Reformas laborales del gobierno
Finalmente, los gobiernos hicieron lo que los sindicatos llevaban tanto tiempo peleando por conseguir, a partir de 1830 la situación para los trabajadores de fábricas y minas, incluidos los niños, comenzó a mejorar lentamente. Se aprobaron varias leyes en el Parlamento a partir de 1833 para intentar, aunque no siempre con éxito, poner freno a la explotación de los empresarios hacia sus trabajadores y establecer normas mínimas. La industria del algodón fue la primera en recibir restricciones en las prácticas de explotación laboral, pronto las nuevas leyes se fueron aplicando a otros gremios. Se reguló la edad mínima en el trabajo infantil. La ley de 1833 Factory Act estipulaba que no se podía emplear legalmente a niños menores de 9 años; los niños de entre 9 y 13 años no podían trabajar más de 8 horas al día y los de edades comprendidas entre 14 y 18 años no más de 12 horas al día. La misma ley prohibía que los niños trabajaran de noche y obligaba a asistencia educativa un mínimo de dos horas al día. También se obligó a los propietarios de fábricas a instalar pantallas protectoras en la maquinaria más peligrosa.
A pesar de las nuevas regulaciones seguía habiendo abusos, entonces el gobierno asignó inspectores que se aseguraban de que se cumplieran las normas.

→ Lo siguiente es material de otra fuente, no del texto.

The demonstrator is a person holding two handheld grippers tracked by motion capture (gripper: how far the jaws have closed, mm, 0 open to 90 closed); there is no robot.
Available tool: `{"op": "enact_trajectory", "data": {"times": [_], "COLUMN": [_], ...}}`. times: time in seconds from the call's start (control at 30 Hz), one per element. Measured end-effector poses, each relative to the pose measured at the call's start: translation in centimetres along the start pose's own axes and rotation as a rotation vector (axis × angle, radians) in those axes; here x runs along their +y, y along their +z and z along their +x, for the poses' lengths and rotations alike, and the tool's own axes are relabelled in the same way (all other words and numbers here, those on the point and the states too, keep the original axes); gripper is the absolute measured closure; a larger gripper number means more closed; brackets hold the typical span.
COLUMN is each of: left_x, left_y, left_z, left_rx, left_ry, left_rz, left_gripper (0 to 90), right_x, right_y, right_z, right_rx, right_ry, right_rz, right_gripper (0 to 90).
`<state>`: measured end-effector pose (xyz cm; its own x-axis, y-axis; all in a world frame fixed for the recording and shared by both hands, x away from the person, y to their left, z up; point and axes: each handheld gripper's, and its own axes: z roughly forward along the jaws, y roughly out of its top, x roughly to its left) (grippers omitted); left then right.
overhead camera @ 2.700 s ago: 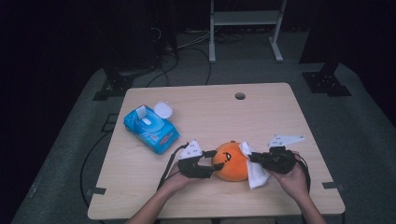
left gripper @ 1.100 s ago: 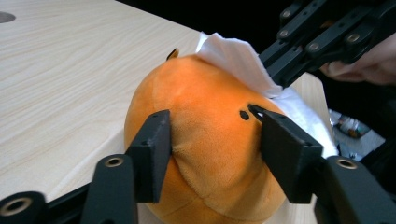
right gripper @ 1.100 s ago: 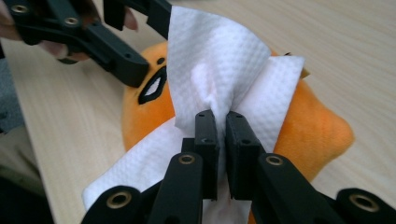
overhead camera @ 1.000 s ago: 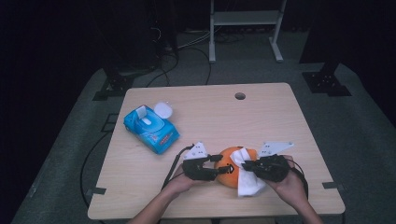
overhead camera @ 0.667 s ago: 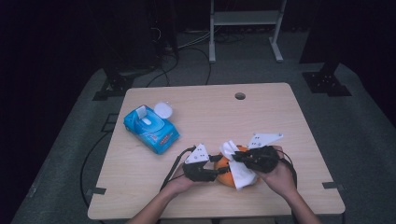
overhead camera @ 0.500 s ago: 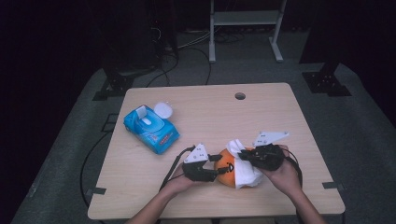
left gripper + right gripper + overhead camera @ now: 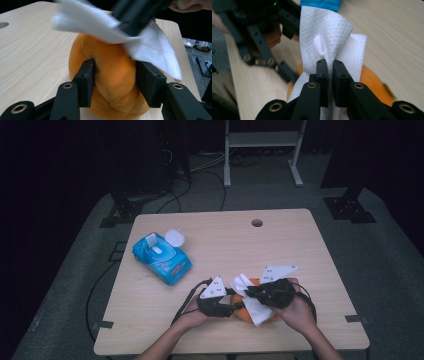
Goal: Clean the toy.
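Note:
An orange plush ball rests on the table near its front edge. My left gripper is shut on the ball, its jaws pressing into both sides. In the high view that left gripper comes at the plush ball from the left. My right gripper is shut on a white wet wipe, which drapes over the ball. From above, the right gripper holds the wipe across the top of the ball.
A blue wet-wipe pack with its white lid flipped open lies at the left of the wooden table. A round hole sits near the far edge. A white shelf frame stands on the floor beyond.
The right gripper has moved left with the wipe, from beside the ball's right flank to across its top. The left gripper has kept its hold on the ball.

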<state>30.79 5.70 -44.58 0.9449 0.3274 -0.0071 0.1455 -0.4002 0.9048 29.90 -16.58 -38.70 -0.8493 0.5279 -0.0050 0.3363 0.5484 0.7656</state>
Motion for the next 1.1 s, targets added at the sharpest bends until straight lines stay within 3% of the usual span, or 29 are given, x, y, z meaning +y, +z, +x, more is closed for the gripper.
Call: {"op": "enact_trajectory", "data": {"times": [0.17, 0.3, 0.47, 0.53, 0.67, 0.77, 0.9, 0.97, 1.1], "left_x": [-0.2, -0.3, -0.3, -0.3, -0.4, -0.5, -0.6, -0.6, -0.6], "left_y": [0.0, 0.0, 0.2, 0.1, 0.0, 0.0, 0.0, 0.0, -0.1], "left_z": [0.0, 0.0, -0.3, -0.4, -0.3, -0.2, -0.1, 0.0, 0.0], "left_rx": [0.0, 0.0, -0.005, -0.003, 0.0, -0.002, -0.004, -0.006, -0.007], "left_ry": [0.004, 0.01, 0.022, 0.027, 0.029, 0.023, 0.014, 0.013, 0.011], "left_rz": [-0.005, -0.008, -0.005, 0.001, 0.006, 0.01, 0.006, 0.007, 0.011], "left_gripper": [50.0, 49.9, 49.5, 49.2, 49.3, 49.2, 49.2, 49.1, 48.8], "right_x": [0.7, -0.7, -1.7, -1.0, 0.0, 1.1, 1.0, 0.0, -1.1], "right_y": [0.9, -0.1, -1.2, -0.7, 0.4, 1.8, 1.9, 1.1, -0.3], "right_z": [-1.8, -3.6, -2.8, -1.5, -0.7, -1.3, -2.4, -3.5, -4.1], "right_rx": [-0.037, -0.061, -0.04, -0.001, 0.0, -0.004, -0.023, -0.039, -0.059], "right_ry": [0.023, 0.089, 0.103, 0.066, 0.031, 0.037, 0.064, 0.093, 0.12], "right_rz": [-0.013, -0.014, -0.024, -0.03, -0.018, -0.004, 0.005, -0.007, -0.017], "right_gripper": [83.5, 83.6, 83.7, 83.7, 83.6, 83.7, 83.7, 83.7, 83.7]}}
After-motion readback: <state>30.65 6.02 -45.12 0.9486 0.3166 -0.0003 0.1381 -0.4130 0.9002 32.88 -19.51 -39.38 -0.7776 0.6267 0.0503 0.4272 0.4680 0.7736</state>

Estos oficiales podían, por ejemplo, solicitar certificados demostrando la edad de los niños trabajadores. La ley Factory Act de 1844 limitó a 12 horas al día el trabajo de hombres, mujeres y jóvenes; las máquinas peligrosas tuvieron que ser instaladas en lugares apartados del resto y se impusieron regulaciones sanitarias que los empresarios tuvieron que cumplir. La ley Factory Act de 1847 limitó más las horas de trabajo diario a 10. La Comisión de Fábricas seguía disponiendo de pocos inspectores para las más de 4000 fábricas de Gran Bretaña, aunque todo iba moviéndose en la dirección adecuada y a lo largo del siglo XIX se fueron elaborando otras leyes en la misma dirección.
El movimiento de los sindicatos obreros fue haciéndose más fuerte y hacia 1850 cada vez más trabajadores calificados con mejores salarios, como ingenieros y carpinteros, podían permitirse contribuir lo suficiente a sus sindicatos (alrededor del 5% de su salario) para que empleados a tiempo completo pudieran dedicarse a defender sus intereses. Una crítica a estos sindicatos, aunque varios de ellos de la misma rama se unieran como La Sociedad de Ingenieros Unidos (formada en 1851), era que solo se preocupaban por mejorar sus propias condiciones y no las de una mano de obra más amplia. Varias veces se intentó una colaboración mayor entre diferentes tipos de trabajadores, pero sin mucho éxito. Había Consejos de Mercado compuestos de un representante de varios sindicatos, pero no se consiguió un verdadero poder para negociar para los trabajadores hasta 1868 cuando se formó una poderosa federación de diferentes sindicatos de trabajadores, el Congreso Sindical de Trabajadores.
Los sindicatos iban progresando conforme adoptaban un enfoque más amable para dialogar y negociar con los empresarios, una estrategia llamada el Nuevo Modelo de Sindicalismo. Sin embargo, seguía habiendo mucho trabajo por hacer para seguir aumentando la protección de los trabajadores de ser explotados. Uno de los más duros críticos del sistema capitalista, Karl Marx (1818-83), basó muchos de sus puntos de vista en lo que él mismo había presenciado en la industria británica del siglo XIX. La batalla entre el trabajo y el capital continuaría a lo largo del siglo XX y, en muchos sentidos, continúa hoy en día.